Work to complete: The lines from the start of the listing through the line containing "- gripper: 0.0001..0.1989" should be printed exactly, and no other lines should be printed.

(Beginning of Dataset excerpt)

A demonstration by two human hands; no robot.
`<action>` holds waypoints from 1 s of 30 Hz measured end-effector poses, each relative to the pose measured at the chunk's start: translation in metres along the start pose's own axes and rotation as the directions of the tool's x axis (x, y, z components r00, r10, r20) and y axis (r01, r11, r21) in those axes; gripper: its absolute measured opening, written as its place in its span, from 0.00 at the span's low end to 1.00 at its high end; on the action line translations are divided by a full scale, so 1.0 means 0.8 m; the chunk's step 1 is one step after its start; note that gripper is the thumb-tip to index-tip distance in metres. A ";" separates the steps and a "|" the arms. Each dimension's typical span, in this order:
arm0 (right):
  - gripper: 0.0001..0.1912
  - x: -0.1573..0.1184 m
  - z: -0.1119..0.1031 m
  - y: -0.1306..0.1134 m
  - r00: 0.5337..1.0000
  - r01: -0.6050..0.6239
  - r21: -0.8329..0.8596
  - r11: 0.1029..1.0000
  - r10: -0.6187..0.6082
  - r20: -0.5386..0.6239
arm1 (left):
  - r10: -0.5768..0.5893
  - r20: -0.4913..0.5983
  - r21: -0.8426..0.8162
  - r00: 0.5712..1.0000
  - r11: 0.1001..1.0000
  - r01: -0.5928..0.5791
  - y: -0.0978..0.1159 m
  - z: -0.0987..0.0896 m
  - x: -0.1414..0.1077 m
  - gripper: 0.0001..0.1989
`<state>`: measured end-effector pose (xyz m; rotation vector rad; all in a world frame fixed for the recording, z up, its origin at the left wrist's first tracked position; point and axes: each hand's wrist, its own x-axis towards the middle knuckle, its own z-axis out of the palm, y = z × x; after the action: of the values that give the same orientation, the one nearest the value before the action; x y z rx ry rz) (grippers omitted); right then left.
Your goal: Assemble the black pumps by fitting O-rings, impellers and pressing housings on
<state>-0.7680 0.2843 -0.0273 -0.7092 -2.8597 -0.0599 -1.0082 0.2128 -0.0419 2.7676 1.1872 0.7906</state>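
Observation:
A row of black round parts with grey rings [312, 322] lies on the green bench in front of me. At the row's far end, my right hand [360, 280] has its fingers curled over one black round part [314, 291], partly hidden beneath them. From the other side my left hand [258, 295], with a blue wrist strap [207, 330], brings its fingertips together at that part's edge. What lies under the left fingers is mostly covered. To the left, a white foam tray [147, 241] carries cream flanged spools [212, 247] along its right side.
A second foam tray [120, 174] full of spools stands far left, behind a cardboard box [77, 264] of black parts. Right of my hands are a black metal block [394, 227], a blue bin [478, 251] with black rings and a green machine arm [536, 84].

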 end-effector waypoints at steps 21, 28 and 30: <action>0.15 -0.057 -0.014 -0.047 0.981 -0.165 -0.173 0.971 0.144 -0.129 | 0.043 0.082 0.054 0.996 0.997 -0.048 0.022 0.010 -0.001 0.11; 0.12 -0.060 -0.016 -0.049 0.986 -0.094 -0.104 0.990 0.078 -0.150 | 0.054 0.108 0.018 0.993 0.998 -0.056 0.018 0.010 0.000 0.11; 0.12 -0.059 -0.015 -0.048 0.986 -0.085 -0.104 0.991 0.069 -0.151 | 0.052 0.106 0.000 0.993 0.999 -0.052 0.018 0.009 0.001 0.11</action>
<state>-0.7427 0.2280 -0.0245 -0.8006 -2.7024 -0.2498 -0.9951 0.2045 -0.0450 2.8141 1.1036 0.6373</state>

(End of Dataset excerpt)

Solution to the problem:
A demonstration by two human hands; no robot.
`<action>` holds waypoints from 1 s of 30 Hz measured end-effector poses, each relative to the pose measured at the chunk's start: translation in metres along the start pose's own axes and rotation as the directions of the tool's x axis (x, y, z components r00, r10, r20) and y axis (r01, r11, r21) in those axes; gripper: its absolute measured opening, written as its place in its span, from 0.00 at the span's low end to 1.00 at its high end; on the action line translations are divided by a full scale, so 1.0 means 0.8 m; the chunk's step 1 is one step after its start; note that gripper is the thumb-tip to index-tip distance in metres. A ";" separates the steps and a "|" the arms. Each dimension's typical span, in this order:
arm0 (right):
  - gripper: 0.0001..0.1912
  - x: -0.1573..0.1184 m
  - z: -0.1119..0.1031 m
  - y: -0.1306..0.1134 m
  - r00: 0.5337..1.0000
  - r01: -0.6050..0.6239
  - r21: -0.8329..0.8596
  - r11: 0.1029..1.0000
  - r10: -0.6187..0.6082
  - r20: -0.5386..0.6239
arm1 (left):
  - r10: -0.5768..0.5893
  - r20: -0.4913..0.5983
  - r21: -0.8426..0.8162
  - r00: 0.5712..1.0000
  - r11: 0.1001..1.0000
  - r01: -0.5928..0.5791
  - y: -0.0978..0.1159 m
  - z: -0.0987..0.0896 m
  - x: -0.1414..0.1077 m
  - gripper: 0.0001..0.1989

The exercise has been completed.